Using the function annotation_custom in the popular ggplot2 package it is possible to display images on a plot i.e. points of a scatterplot. This way data can be displayed in a more fun, creative way.

In keeping with the cat theme I have chosen a data set about cats and a cat icon based on Mango the cat. The MASS package provides a data set called cats which contains the body weight, heart weight and sex of adult cats.

library(MASS)
data(cats)
head(cats)
set.seed(1234)
cats <- cats[sample(1:144, size = 40),]

First a normal scatterplot is defined on which the images will be plotted later:

library(ggplot2)
sCATter <-ggplot(data = cats, aes(x = Bwt, y = Hwt)) +
geom_point(size = 0, aes(group = Sex, colour = Sex)) +
theme_classic() +
xlab("Body weight") +
ylab("Heart weight") +
ggtitle("sCATterplot") +
theme(plot.title = element_text(hjust = 0.5)) +
# create a legend
scale_color_manual(
values = c("#999999", "#b35900" ),
name = "Cat",
labels = c("Male cat", "Female cat")
) +
guides(colour = guide_legend(override.aes = list(size = 10)))

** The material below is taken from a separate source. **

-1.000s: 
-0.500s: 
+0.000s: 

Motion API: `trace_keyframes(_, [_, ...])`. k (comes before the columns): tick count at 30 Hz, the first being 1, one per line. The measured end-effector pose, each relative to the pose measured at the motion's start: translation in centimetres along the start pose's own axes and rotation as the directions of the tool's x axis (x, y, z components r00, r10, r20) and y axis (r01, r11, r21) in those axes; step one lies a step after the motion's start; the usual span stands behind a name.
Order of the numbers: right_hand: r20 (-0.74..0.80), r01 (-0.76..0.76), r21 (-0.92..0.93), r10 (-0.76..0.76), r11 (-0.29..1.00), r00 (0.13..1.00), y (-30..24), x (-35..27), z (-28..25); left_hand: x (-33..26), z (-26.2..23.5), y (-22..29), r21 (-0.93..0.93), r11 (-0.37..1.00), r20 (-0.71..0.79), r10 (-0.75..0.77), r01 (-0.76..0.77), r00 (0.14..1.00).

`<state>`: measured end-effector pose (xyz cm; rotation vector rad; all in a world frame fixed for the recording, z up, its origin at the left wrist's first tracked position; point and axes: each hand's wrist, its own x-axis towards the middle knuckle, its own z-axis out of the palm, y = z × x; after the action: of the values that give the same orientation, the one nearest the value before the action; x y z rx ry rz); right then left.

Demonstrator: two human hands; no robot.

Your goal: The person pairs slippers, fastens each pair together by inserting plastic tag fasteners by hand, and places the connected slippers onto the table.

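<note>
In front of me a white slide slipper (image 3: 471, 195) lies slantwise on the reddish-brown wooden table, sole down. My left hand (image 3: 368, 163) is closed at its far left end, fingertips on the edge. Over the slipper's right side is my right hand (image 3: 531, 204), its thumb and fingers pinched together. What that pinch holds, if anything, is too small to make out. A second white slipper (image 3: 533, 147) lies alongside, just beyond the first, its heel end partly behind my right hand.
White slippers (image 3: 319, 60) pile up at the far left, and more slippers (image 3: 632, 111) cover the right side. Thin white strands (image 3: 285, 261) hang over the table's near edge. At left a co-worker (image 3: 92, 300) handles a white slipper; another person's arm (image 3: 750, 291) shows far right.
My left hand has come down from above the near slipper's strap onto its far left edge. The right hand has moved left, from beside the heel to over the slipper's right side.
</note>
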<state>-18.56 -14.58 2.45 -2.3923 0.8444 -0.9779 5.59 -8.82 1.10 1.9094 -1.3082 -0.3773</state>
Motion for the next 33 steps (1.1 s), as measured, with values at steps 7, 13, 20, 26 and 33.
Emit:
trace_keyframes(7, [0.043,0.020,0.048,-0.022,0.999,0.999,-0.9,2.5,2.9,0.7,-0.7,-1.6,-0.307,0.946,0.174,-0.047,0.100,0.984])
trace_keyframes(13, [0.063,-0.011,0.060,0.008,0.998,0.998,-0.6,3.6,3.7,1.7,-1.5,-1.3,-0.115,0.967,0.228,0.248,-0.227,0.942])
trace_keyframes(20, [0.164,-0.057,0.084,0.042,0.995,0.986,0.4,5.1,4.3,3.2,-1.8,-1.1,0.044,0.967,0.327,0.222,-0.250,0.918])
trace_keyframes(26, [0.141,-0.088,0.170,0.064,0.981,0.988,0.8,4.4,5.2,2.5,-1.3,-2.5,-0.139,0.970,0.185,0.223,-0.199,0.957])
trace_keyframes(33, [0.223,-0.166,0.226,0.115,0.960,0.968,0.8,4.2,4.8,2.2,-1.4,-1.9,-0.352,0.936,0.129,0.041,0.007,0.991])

Any png image can be used for the plot, however images with a transparent background are preferable.

library(png)
library(grid)
mCat <- readPNG("MaleCat.png")
feCat<- readPNG("FemaleCat.png")

In the last step the cats are iteratively plotted onto the plot using annotation_custom.

for (i in 1:nrow(cats)) {
# distinguishing the sex of the cat
if (cats$Sex[i] == "F") {
image <- feCat
} else{
image <- mCat
}
sCATter = sCATter +
annotation_custom(
rasterGrob(image),
xmin = cats$Bwt[i] - 0.6,
xmax = cats$Bwt[i] + 0.6,
ymin = cats$Hwt[i] - 0.6,
ymax = cats$Hwt[i] + 0.6
)
}

The cat´s paw trail is displaying a linear regression of heart on body weight. This can easily be added by computing a linear Regression, defining a grid to calculate the expected values and plotting cats on top of this data.

LmCat <- lm(Hwt~Bwt, data = cats)

steps <- 20
Reg <- data.frame(Bwt = 
seq(from = min(cats$Bwt), 
to = max(cats$Bwt), 
length.out = steps))
Reg$Hwt <- predict(LmCat, newdata = Reg)
sCATter <- sCATter + 
geom_point(data = Reg, aes(Bwt, Hwt), size = 0)

paw <- readPNG("paw.png")
for (i in 1:nrow(Reg)) {
sCATter = sCATter +
annotation_custom(
rasterGrob(paw),
xmin = Reg$Bwt[i] - 0.6,
xmax = Reg$Bwt[i] + 0.6,
ymin = Reg$Hwt[i] - 0.6,
ymax = Reg$Hwt[i] + 0.6
)
}
sCATter

I hope you have as much fun as I did with this ggplot2 package!